**WHAT YOU NEED TO DO:**
A faithful copy is needed of the lines below from the one with "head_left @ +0" up to and including the one with "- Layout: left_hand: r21"; set it down with no pictures and no other lines.

**SUPPLIED INFORMATION:**
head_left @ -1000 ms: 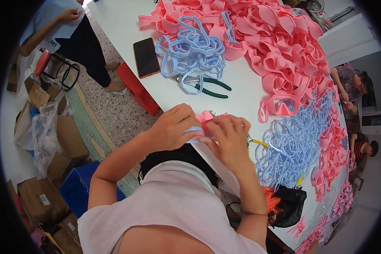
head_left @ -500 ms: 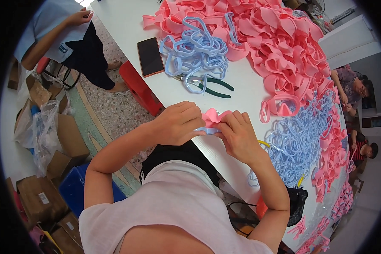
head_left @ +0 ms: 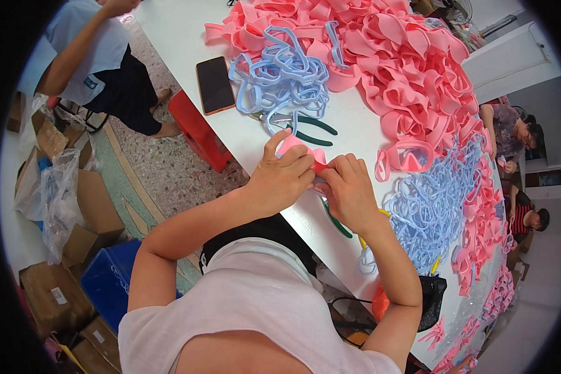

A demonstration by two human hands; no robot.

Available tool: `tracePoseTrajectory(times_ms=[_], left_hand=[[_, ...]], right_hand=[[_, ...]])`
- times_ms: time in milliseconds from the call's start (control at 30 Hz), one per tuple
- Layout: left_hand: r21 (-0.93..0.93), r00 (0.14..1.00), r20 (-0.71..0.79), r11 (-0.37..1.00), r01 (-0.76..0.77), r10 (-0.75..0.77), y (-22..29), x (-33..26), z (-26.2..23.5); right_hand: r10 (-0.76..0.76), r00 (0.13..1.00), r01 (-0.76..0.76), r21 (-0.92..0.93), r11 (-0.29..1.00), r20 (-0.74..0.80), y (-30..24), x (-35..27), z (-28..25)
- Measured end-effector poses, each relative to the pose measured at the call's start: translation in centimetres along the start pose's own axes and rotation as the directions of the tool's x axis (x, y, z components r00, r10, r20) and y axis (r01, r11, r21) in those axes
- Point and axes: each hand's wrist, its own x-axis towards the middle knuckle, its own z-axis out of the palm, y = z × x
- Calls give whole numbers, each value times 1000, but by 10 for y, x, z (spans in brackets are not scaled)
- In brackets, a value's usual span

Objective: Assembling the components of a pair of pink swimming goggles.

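Observation:
Over the near edge of the white table, a soft pink band (head_left: 318,156) is pinched between my two hands, with a bit of light-blue strip beneath it. My left hand (head_left: 282,172) has its fingers curled round the left part of the band, thumb pointing up. My right hand (head_left: 350,191) grips the right end with thumb and bent fingers. The fingers cover much of the piece. Just beyond them lie green-handled pliers (head_left: 316,129), beside a tangle of light-blue loops (head_left: 293,84). A second green handle (head_left: 338,221) shows below my right hand.
A large heap of pink bands (head_left: 411,68) covers the far table, with a blue strip pile (head_left: 427,209) at the right. A phone (head_left: 215,85) lies near the left edge, above a red stool (head_left: 196,131). People work at left and right; cartons (head_left: 59,293) stand on the floor.
My left hand has turned and risen, its thumb now up, and moved closer to my right hand. The pink band has twisted with it. The person at left has raised a hand.

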Motion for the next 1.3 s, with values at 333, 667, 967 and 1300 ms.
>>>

**WRITTEN ANSWER:**
head_left @ +0 ms: 

A demonstration by two human hands; no robot.

Available tool: `tracePoseTrajectory(times_ms=[_], left_hand=[[_, ...]], right_hand=[[_, ...]])`
- times_ms: time in milliseconds from the call's start (control at 30 Hz), one per tuple
- Layout: left_hand: r21 (-0.93..0.93), r00 (0.14..1.00), r20 (-0.71..0.79), r11 (-0.37..1.00), r01 (-0.76..0.77), r10 (-0.75..0.77), y (-22..29), x (-33..26), z (-26.2..23.5); right_hand: r10 (-0.76..0.76), r00 (0.13..1.00), r01 (-0.76..0.76), r21 (-0.92..0.93), r11 (-0.29..1.00), r20 (-0.74..0.80), y (-30..24), x (-35..27), z (-28..25)

An answer has been given, and the exercise is complete.